5. good wear resistance.
6. high strength
7. excellent tarnish and corrosion resistance.
GOLD ALLOYS
General composition: it is the gold and other elements (silver, copper, platinum, palladium and zinc) which are added to the gold to improve its physical properties. Traditionally, the gold content of dental alloys is indicated by:
1. Carat (Karat): refers to the parts of pure gold in 24 parts of an alloy. e.g.24 Karat gold contain pure gold, 22 Karat gold contain 22 parts pure gold and 2 parts of other elements.
2. Fineness: refers to the number of parts per 1000 of gold e.g. fineness of 1000 contain pure gold, fineness of 650 contain 65% gold.
Types of gold alloys: there are 4 types of gold alloys that differ in their percentages of their composition. Accordingly they differ from each other in their physical properties.
Types of gold alloys: there are 4 types of gold alloys that differ in their percentages of their composition. Accordingly they differ from each other in their physical properties.
Uses of gold alloys:
Type I: small inlays, and direct dental restorations.Type II: medium inlays.
Type III: large inlays, onlays, crowns and bridges.

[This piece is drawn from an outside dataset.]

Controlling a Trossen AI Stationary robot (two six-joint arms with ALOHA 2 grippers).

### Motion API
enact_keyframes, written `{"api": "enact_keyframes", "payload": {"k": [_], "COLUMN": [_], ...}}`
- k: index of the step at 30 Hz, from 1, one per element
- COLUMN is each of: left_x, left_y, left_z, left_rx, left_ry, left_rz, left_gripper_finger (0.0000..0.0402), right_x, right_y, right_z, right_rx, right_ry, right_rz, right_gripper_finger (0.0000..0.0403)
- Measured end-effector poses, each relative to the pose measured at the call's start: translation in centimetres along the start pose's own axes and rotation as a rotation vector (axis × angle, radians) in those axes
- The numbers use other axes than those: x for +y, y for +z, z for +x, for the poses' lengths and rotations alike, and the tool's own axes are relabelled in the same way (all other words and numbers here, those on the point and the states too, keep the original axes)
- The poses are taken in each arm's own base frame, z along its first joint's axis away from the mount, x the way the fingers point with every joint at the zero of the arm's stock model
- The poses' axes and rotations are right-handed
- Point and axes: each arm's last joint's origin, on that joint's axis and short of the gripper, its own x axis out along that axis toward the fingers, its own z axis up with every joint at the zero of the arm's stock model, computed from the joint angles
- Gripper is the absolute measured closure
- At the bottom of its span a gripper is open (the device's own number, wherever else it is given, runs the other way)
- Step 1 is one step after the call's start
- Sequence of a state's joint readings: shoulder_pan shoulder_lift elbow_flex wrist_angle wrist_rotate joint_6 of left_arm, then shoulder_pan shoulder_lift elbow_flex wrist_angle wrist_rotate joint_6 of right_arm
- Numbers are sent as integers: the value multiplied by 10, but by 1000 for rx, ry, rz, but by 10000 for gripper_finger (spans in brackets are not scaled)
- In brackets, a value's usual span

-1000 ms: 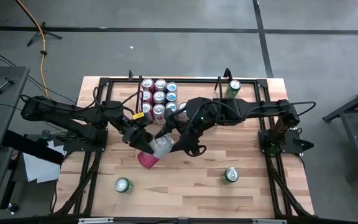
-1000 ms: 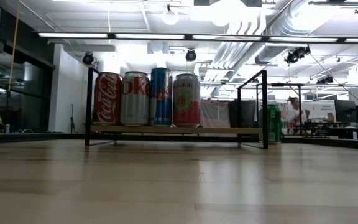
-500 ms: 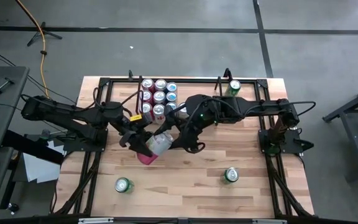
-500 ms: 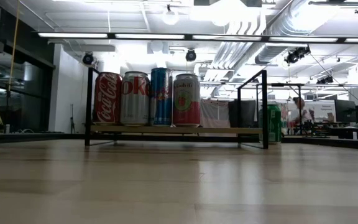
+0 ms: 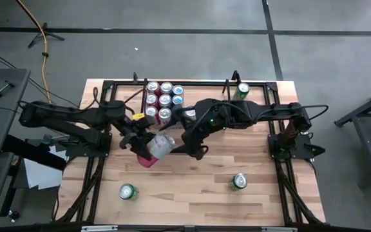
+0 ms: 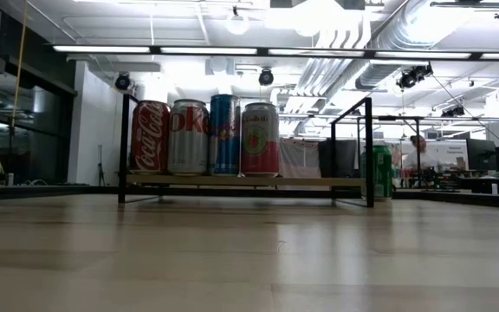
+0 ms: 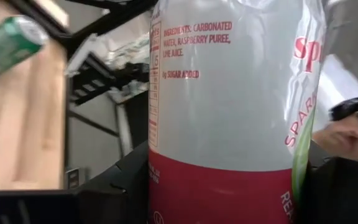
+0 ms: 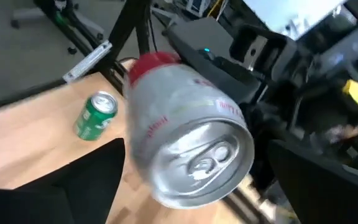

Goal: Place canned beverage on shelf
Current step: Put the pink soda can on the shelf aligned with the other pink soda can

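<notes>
A can, silver with a pink lower end, hangs above the table's middle between my two grippers. My left gripper reaches it from the table's left and is shut on it. My right gripper stands open at the can's top end, with one finger on each side of the can and neither touching it. The shelf, a black rod rack with a wood base, stands at the table's far side with several cans upright in it. My left gripper pinches the can's side wall between its two fingers, at the pink band near the can's lower end. The fingers come level from the table's left and lie across the can. The can is lifted clear and lies tilted, its top toward my right gripper.
Two green cans stand on the table near its front, one at the left and one at the right. A third green can stands at the far right beside the shelf. Black frame rails run along the table's edges.
My left gripper has shut on the can and drawn it a little toward the table's left. My right gripper has opened and let go of the can's top end, rolling somewhat at the wrist. The can stays lifted clear.
</notes>
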State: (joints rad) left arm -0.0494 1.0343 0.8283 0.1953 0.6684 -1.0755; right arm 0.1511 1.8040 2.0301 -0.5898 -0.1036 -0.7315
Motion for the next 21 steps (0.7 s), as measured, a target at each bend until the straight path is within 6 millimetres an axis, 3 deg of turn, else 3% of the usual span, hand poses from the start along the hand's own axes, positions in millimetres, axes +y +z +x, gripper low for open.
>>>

Type IV: crowns , bridges, and denture base frameworks.
Faults in casting
4 types of faults1. Finning and bubbling:
Finning (formation of fins on the casting surface) is due to cracking of the investment caused by its rapid heating. This fault can be avoided by slow heating of the mold to allow escapement of gases without cracking of the mold.
Bubbling (formation of spheres on the casting surface)is due to the presence of surface porosities in the investment. This fault can be avoided by vacuume investing.
These faults increase the time of finishing.
2. Incomplete casting : this type of faults can be avoided by:
A. convenient number and diameter of the sprues.
B. the balance between the molten alloy temperature and mold temperature is important to prevent solidification of the alloy before the mold can be properly filled.
C. sufficient thrust should be created by the rotational speed of the centrifugal casting machines to ensure proper flow of the alloy to all parts of the mold cavity.
D. gases and steam within the mold that cannot escape cause back pressure which leads to rounded edges of the casting and lacking in details. Therefore the metallic plate support the end of the ring must be perforated to allow escapement of gases and steam.
3. porosity: (pitting on the casting surface):
This is caused by broken pieces of investment or particles of dirt which have fallen down the sprue. This can be avoided by handling the molds with the sprue downwards.4. oversized or undersized castings:
These faults can be overcome by the following:A. the casting shrinkage of the alloy should be compensated for by the setting expansion, thermal expansion and inversion of the investment.
B. the proper choice of the impression material and impression technique influences the final results.